Patients with ESRD have to receive life sustaining hemodialysis (HD) treatment a few times weekly that dramatically increases the cost of their care. On average the cost of caring for ESRD patients is higher than the costs of caring other Medicare patients, and this cost increases annualy. (3, 4) In 2011 Centers for Medicare and Medicaid Services (CMS) implemented prospective payment system (PPS) for HD for the patients with ESRD. (5, 6) PPS provides bundled payment for dialysis treatment, dialysis related labs tests, drugs, supplies and capital costs for dialysis maintenance. (6)

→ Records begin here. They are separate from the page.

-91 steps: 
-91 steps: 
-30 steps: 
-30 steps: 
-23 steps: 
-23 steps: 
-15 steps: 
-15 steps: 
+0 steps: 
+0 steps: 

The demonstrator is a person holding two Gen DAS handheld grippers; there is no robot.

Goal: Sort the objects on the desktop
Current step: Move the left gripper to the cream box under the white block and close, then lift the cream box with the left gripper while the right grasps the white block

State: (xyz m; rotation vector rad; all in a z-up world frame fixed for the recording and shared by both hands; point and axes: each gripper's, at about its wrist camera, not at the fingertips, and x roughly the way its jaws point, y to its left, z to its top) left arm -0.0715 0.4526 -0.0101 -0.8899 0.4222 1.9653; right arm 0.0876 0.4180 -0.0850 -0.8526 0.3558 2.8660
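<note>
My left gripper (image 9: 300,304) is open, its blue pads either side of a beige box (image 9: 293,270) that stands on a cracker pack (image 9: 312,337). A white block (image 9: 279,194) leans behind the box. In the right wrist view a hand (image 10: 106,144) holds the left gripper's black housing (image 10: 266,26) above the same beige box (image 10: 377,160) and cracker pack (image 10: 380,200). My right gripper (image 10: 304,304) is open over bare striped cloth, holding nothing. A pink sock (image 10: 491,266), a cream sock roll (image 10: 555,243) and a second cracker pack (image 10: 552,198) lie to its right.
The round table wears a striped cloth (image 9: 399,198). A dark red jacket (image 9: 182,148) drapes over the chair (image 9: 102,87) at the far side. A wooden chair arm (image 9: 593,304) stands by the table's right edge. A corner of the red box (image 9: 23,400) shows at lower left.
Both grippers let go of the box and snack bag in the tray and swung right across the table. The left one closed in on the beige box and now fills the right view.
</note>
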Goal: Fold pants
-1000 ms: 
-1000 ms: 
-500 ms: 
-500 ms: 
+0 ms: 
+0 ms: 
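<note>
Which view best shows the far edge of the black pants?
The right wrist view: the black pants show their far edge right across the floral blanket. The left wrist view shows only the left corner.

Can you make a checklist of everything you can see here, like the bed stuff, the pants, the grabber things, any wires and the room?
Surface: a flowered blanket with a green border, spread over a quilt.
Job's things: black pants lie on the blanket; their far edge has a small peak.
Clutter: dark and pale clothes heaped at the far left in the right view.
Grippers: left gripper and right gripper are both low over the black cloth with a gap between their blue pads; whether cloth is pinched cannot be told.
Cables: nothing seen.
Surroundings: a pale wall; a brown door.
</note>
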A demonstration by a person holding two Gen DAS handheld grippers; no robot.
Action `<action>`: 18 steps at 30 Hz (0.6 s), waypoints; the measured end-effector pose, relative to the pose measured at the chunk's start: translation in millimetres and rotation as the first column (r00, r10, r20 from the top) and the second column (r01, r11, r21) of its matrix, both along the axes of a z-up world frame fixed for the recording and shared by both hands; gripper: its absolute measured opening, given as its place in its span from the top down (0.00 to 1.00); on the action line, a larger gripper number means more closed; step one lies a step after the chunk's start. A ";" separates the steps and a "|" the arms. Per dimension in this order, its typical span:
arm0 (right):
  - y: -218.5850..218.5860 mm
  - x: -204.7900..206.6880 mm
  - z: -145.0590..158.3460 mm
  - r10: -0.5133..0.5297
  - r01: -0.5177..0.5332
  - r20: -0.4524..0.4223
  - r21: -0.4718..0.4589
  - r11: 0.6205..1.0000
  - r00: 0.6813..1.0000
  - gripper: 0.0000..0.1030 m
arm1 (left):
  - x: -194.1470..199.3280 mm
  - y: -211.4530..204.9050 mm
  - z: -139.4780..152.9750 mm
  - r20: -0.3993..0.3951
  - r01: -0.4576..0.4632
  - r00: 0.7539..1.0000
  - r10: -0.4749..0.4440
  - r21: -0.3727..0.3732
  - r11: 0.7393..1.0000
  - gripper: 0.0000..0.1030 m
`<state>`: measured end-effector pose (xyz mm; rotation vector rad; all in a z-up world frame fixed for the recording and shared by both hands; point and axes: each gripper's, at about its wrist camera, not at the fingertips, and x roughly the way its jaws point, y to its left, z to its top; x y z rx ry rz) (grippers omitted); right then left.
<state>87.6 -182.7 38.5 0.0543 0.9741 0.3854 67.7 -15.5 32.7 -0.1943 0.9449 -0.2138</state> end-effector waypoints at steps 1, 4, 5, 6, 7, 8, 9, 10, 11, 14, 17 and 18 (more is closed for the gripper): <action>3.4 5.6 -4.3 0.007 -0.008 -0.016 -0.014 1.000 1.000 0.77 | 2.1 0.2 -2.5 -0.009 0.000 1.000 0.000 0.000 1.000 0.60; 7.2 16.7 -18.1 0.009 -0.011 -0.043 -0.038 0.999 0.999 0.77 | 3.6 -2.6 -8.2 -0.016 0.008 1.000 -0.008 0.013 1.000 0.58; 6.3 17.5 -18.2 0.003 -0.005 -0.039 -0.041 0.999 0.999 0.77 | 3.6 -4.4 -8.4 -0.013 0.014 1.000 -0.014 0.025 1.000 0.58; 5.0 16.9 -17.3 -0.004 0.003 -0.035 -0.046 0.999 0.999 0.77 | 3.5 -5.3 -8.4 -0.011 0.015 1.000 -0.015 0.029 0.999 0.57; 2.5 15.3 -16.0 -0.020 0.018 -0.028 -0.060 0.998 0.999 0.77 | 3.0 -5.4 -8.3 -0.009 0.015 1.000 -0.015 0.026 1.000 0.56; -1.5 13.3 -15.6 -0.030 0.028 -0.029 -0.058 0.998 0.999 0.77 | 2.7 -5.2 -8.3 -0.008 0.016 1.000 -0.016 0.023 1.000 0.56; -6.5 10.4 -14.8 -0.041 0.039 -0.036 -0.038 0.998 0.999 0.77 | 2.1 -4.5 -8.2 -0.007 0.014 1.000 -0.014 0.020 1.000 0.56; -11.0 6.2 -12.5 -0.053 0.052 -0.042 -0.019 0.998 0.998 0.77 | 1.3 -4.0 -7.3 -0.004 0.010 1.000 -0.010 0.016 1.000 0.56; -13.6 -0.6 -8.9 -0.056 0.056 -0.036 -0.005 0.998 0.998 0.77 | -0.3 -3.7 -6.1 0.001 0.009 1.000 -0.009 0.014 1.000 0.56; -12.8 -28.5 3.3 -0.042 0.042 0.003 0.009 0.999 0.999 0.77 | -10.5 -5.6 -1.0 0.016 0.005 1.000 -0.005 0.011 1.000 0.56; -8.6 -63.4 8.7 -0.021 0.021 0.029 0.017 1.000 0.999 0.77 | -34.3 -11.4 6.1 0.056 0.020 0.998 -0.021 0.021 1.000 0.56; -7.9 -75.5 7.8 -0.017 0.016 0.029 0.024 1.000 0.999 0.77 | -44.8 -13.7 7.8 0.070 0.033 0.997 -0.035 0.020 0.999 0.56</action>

ESRD patients often have to visit various health care providers and follow different treatment plans due to their complex health problems, all of which can be challenging for them if care is not well-coordinated, and may contribute to high health care expenditures for this population group.

Comprehensive End Stage Renal Disease (ESRD) Care- payment Model

In October 2015, the Centers for Medicare and Medicaid Services (CMS) implemented the Comprehensive ESRD Care (CEC) Model to provide better care for ESRD beneficiaries and control the cost of care. The aim of this model is to incentivize providers for improving care coordination for this population group and creating patient-centered, cost-effective and high-quality care, which will ultimately improve health outcomes of ESRD beneficiaries.(2, 3, 7)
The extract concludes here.